### Task to carry out
Among the lines below, copy each one in which "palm" appears.

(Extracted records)

---*---

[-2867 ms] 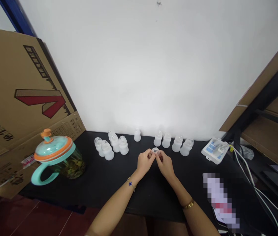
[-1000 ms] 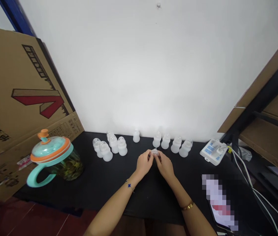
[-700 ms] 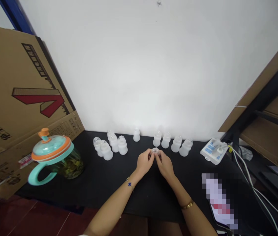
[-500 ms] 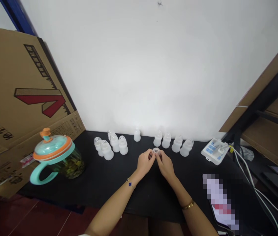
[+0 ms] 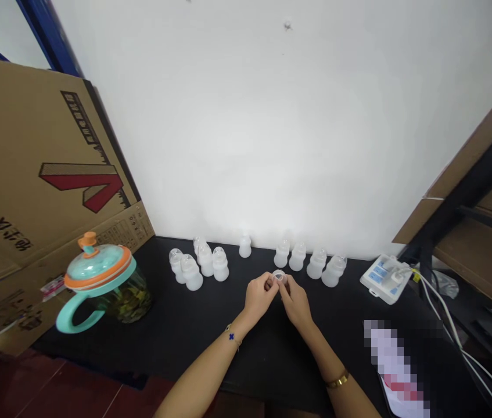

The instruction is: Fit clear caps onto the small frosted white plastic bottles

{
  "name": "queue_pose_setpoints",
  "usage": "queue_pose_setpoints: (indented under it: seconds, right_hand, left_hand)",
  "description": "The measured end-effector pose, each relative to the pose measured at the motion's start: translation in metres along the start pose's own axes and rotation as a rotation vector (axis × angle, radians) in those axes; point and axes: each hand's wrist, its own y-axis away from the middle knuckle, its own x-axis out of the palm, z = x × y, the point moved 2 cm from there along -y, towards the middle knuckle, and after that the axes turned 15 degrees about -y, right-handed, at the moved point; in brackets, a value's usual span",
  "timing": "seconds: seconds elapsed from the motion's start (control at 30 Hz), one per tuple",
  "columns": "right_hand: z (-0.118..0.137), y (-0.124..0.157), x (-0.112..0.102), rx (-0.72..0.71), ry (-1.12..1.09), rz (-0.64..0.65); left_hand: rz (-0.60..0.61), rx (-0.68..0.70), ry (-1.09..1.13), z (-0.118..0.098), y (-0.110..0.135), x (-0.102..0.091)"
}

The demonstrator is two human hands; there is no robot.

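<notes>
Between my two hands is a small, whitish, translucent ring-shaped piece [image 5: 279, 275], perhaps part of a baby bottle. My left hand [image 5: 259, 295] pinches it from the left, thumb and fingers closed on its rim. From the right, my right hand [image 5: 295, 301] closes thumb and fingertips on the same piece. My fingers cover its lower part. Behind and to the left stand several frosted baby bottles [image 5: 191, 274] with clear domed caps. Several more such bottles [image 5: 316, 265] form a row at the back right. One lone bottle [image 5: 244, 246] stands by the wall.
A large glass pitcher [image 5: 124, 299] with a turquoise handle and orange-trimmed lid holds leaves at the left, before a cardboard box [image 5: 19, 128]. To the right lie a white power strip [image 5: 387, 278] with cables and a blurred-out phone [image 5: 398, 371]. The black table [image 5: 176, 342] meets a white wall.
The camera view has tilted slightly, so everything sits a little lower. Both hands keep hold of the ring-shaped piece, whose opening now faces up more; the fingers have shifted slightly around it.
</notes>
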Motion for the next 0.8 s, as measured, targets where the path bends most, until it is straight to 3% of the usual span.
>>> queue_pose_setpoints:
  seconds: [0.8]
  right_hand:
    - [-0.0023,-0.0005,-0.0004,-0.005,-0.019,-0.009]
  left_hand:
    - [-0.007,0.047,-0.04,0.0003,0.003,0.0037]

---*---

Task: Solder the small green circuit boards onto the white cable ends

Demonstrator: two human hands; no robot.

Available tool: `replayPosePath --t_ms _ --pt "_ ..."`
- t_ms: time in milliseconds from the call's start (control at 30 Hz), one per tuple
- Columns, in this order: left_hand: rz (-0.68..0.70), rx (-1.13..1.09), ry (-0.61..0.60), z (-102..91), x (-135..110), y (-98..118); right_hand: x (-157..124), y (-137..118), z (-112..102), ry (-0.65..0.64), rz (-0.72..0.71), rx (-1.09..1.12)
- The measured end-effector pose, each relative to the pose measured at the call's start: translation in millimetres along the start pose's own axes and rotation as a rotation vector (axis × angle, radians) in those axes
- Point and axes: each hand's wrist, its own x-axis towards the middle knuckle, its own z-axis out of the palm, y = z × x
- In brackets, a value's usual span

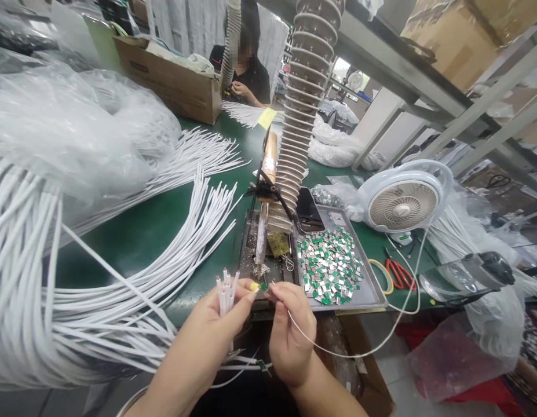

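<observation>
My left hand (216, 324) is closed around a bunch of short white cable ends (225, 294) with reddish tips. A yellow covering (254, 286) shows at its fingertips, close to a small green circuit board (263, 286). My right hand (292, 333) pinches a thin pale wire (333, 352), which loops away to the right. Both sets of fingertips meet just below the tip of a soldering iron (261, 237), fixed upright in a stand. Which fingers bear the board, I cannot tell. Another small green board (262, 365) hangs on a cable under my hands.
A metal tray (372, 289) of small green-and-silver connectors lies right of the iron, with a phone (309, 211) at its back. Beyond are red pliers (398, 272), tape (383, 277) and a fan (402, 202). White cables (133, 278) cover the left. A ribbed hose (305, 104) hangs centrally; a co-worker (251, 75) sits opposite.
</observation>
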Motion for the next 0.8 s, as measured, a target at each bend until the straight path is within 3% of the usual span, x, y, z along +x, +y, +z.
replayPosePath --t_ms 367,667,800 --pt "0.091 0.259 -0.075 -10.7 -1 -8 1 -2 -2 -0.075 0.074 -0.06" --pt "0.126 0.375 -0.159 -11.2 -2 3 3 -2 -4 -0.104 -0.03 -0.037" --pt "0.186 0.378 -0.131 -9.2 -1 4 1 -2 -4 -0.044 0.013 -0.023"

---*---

### Exercise output
  "description": "The measured end-effector pose, each relative to the pose measured at the motion's start: translation in metres along the start pose's own axes and rotation as a rotation vector (axis × angle, radians) in those axes; point and axes: each hand's wrist, its own y-axis away from the middle knuckle, its own x-axis out of the palm, z = x × y, the point moved 2 cm from there along -y, towards the middle knuckle, and after that the axes turned 15 degrees about -y, right-handed, at the moved point; in brackets, a value's usual span",
- Point and axes: each hand's wrist, its own x-axis towards the middle knuckle, its own z-axis out of the palm, y = z × x

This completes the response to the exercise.